Since the Control Unit directs the components for the desired operation. It is important to respect the set up and hold timing of the controlled modules. therefore all the components are made to function on the *positive* edge of the clock, and the Control Unit operates on the *negative* edge of the clock. This ensures that timing requirements are respected for all the modules that depend on the clock. The data should be present before the negative edge so that when Control Unit asserts the signals, data will not be wrong.

Another issue is that the Micro-instructions must be set so that when two or more operations are executed on the same clock cycle, they should not read from and write to the same register at the same time. For example, incrementing the Program Counter and writing it on the same clock cycle, another rule is to not write to a register that is reading from another at the **same time**. An example is writing the Index Register to MAR when Index Register is reading the content of RAM, lastly, A register shouldn't write to a register that is writing to another register at the same time. For example RAM writing to the accumulator that is writing at the register file at the same clock cycle.

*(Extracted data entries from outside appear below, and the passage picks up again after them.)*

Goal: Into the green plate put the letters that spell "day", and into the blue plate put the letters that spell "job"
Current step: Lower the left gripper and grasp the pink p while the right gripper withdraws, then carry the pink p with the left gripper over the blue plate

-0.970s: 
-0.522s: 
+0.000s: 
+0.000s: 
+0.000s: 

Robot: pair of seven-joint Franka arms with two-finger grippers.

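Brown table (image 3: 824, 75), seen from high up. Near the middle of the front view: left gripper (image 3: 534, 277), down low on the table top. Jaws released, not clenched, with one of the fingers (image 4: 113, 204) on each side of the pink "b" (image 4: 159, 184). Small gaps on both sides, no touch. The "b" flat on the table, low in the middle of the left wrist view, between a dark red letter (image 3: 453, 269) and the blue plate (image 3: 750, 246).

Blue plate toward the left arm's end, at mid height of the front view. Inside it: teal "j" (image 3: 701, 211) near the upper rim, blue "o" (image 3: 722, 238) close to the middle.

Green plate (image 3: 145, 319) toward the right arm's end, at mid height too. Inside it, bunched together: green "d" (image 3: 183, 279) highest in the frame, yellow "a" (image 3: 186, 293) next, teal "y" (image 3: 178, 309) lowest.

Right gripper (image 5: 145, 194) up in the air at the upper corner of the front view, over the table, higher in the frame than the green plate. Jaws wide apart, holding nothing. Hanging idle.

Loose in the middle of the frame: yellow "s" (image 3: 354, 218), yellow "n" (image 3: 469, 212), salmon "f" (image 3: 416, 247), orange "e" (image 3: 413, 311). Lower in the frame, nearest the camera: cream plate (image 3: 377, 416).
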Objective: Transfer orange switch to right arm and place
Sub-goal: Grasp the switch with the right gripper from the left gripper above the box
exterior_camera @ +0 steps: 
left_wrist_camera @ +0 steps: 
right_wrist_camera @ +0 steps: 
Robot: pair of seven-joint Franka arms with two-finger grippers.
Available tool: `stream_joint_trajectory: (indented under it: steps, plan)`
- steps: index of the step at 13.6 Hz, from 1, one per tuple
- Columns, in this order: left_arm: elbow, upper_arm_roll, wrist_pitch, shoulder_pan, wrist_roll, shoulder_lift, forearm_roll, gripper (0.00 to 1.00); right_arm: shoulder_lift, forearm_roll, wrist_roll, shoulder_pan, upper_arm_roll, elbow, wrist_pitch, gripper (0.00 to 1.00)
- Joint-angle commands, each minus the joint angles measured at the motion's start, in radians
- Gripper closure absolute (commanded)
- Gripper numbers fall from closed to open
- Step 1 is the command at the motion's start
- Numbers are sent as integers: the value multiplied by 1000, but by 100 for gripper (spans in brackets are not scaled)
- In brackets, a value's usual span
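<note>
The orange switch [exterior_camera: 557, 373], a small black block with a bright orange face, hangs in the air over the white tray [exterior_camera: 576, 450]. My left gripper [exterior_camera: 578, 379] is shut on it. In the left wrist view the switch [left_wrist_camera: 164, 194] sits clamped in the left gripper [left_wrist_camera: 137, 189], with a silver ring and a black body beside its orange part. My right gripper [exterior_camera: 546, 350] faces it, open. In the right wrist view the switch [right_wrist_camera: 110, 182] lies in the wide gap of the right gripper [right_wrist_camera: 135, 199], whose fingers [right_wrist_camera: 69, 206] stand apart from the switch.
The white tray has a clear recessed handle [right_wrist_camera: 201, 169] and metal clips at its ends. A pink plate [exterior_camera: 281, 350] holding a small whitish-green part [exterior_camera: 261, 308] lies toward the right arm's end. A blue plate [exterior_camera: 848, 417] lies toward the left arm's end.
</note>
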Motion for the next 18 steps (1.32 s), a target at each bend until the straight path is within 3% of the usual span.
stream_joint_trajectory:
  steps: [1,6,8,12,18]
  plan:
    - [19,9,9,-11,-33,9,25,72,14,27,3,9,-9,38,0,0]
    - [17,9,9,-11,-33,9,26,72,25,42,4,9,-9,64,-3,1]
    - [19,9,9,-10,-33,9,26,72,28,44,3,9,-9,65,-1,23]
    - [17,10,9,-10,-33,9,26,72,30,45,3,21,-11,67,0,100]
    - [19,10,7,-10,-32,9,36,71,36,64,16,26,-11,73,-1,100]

Those issues produce *meta stability* where the signal is not stable for enough time for registers to interpret it as a logic high or low, this will affect the data causing corruption and problems executing the desired operations.

#### 2.7 Interrupts

Interrupts in this design are handled by the pooling method, a signal inside the control unit is set when the "ei" instruction is executed, it is a two byte instruction that specifies the Interrupt Sub-Routine and sets the interrupt enable so that when the interrupt signal is set and the current instruction is finished the next state will be interrupt instead of fetch, the content of the program counter is pushed to stack and the interrupt sub routine is loaded to the program counter, the interrupt enable is reset so the user must re-enable the interrupt again with the "ei" instruction when need, another way to reset interrupt enable is to use "di" instruction that stands for disable interrupt.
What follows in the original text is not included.